The next ten years will be of strategic importance in the life of the Hungarian economy.

Levente Jánoskuti, a senior partner in McKinsey’s Budapest office, said during a background discussion on the analysis. The key question is whether Hungary can continue the recovery it has achieved in the last 15 years, that is, that we have come close to the EU average, and even our recovery has accelerated in the last five years.

In detail, András Havas, a partner at McKinsey, spoke about the relatively slow growth of the Hungarian economy between 2010 and 2015 (an average annual real GDP growth of 2.1 percent was expected), then accelerated between 2015 and 2019 : In recent years, real GDP grew by 4.1 percent, higher than the average for the other V4 countries (3.4 percent), as well as the euro area average (1.9 percent ). This, he said, was mainly due to productivity growth. “Competitiveness was the key to economic growth,” András Havas said.

According to the analysis carried out by Jánoskuti and Havas

Improving productivity and competitiveness in the post-pandemic crisis is (will be) a priority for Hungary’s long-term future.

Four factors have been identified as those that can best contribute to improving competitiveness, including productivity:

  • a well-thought-out investment stimulus based on direct foreign investment and, increasingly, domestic savings;
  • developing the workforce with an equal focus on basic skills in the 21st century and closing the skills gap;
  • innovation driven by research and development programs, leveraging the momentum of digital transformation accelerated by the epidemic;
  • and an enabling environment that includes appropriate institutional frameworks, regulations, and a broader set of economic recovery factors.

According to Havas, we are currently facing challenges that are also opportunities: supply chains have become closer to consumers, expectations in the workplace have become more flexible, and digitization has accelerated. Due to the closure of country borders and various adjustments, the former seems quite clear, as does the acceleration of digitization. Regarding job expectations, however, he noted that the situation caused by the pandemic had opened opportunities for many people who, for various reasons, had not been able to enter the job market in the recent past, just think of mothers or retirees.

New social groups can be included in the labor market

– stressed the expert, adding that this could mean up to 200 thousand new people in employment.

In examining productivity, they examined 13 industries and found that there is potential for competitiveness in terms of contribution to GDP in most sectors. Snowy highlighted manufacturing, construction and commerce, which already have the most potential due to their size and productivity. According to him, half of the growth will come from these three sectors.

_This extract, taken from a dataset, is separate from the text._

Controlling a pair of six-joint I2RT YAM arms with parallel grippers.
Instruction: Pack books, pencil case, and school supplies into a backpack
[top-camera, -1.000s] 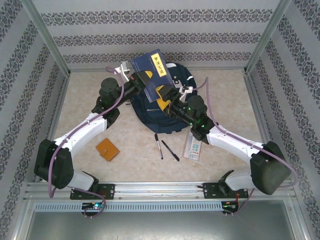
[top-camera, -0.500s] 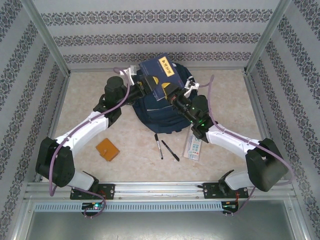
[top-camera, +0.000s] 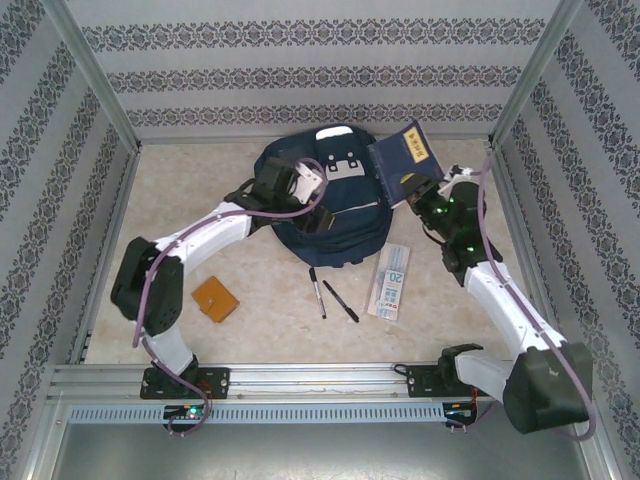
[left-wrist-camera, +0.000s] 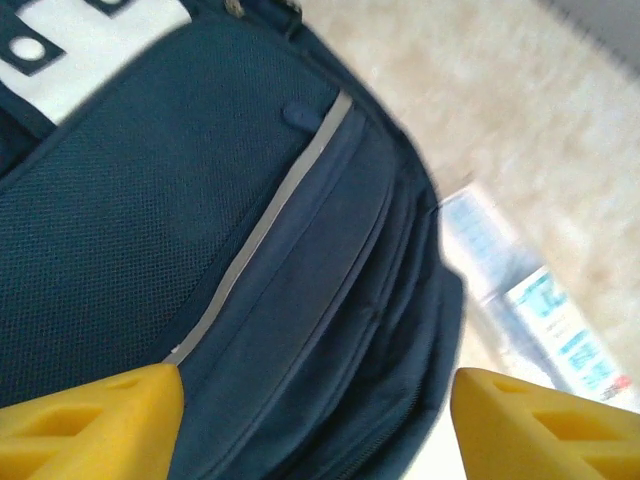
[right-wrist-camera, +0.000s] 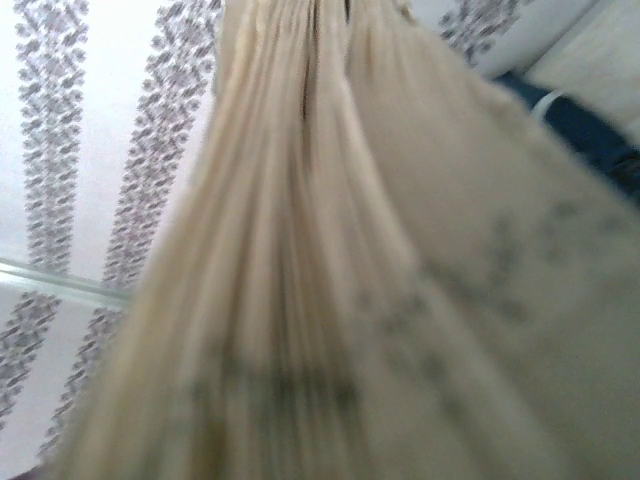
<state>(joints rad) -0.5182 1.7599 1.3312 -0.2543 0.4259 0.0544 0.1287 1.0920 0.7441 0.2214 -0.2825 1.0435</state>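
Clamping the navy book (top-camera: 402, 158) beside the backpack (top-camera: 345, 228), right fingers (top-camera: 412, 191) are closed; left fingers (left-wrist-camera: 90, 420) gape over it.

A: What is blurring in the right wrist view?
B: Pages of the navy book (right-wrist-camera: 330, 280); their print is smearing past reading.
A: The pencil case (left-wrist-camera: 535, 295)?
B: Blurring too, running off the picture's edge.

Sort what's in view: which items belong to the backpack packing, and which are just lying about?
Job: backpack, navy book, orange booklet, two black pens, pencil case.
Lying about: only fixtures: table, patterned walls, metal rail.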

We could be at the level of the current eurozone in ten years

They have been calculated for a period of ten years: according to its baseline scenario, the Hungarian economy could grow by an average of 2.2 percent annually by 2030, but according to the authors of the analysis, 4 percent of GDP growth , although Havas added that it would be a “great success”. If this were to be achieved, it would systematically exceed the eurozone average, so Hungary would reach the current eurozone level in a decade, that is, it would remain there in 2030, as it is now in the eurozone. (For example, the country has managed to exceed the monetary union level of 2000 in 14 years).

They estimate that the world economy could return to pre-pandemic levels between mid-2021 and the second half of 2023, depending on different scenarios.

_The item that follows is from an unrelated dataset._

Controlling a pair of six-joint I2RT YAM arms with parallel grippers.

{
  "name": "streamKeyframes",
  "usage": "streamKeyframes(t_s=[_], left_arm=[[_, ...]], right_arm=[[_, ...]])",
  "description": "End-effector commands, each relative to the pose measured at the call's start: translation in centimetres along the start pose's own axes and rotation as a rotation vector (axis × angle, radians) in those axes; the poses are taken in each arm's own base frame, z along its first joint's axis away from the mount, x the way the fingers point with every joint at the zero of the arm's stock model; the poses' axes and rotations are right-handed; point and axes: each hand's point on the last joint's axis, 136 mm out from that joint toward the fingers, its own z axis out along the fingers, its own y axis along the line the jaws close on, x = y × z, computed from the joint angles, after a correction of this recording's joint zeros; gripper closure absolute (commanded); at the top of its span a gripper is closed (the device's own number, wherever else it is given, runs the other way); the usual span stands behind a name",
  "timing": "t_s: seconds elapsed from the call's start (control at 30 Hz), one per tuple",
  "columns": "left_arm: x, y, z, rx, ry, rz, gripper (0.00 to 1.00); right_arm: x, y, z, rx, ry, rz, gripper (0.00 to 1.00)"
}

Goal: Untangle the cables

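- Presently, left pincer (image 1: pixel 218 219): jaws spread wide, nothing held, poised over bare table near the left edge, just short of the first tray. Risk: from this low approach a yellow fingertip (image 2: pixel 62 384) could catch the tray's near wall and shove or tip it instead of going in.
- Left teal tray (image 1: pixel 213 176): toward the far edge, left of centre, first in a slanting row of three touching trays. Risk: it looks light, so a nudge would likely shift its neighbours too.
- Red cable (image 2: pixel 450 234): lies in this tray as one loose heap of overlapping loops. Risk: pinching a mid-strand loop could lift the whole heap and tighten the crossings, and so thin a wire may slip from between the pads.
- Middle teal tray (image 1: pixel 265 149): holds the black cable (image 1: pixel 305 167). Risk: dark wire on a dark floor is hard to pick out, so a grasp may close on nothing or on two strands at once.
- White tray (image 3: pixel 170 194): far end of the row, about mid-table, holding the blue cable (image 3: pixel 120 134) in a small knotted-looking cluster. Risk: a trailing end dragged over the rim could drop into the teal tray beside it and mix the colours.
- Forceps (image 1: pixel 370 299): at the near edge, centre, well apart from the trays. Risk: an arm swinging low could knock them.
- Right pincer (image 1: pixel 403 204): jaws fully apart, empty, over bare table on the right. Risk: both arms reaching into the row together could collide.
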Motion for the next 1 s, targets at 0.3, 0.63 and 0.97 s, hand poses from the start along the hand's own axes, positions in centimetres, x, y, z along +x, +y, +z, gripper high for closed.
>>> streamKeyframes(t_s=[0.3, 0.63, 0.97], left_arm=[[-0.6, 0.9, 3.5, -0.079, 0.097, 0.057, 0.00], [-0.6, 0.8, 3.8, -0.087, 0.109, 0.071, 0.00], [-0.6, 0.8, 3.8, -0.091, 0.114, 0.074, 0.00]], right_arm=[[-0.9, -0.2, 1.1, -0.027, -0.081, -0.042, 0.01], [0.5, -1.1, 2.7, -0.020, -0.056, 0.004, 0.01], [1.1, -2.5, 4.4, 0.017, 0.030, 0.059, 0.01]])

According to Jánoskuti, by the time this happens, “Hungary should be ready to shift to a higher gear.” For this, it is essential that both the leaders of the public and private sectors aim to increase competitiveness, which will mark the axis of the coming years. At the same time, regional disparities within the country in terms of income, productivity, education and healthcare must be addressed to lay the foundation for growth, the McKinsey partner said.

(Cover image: Liquid hand and surface sanitizer is packaged in a business lobby in Miskolc at the Borsod County headquarters during the coronavirus epidemic on April 29, 2020. Photo: János Vajda / MTI)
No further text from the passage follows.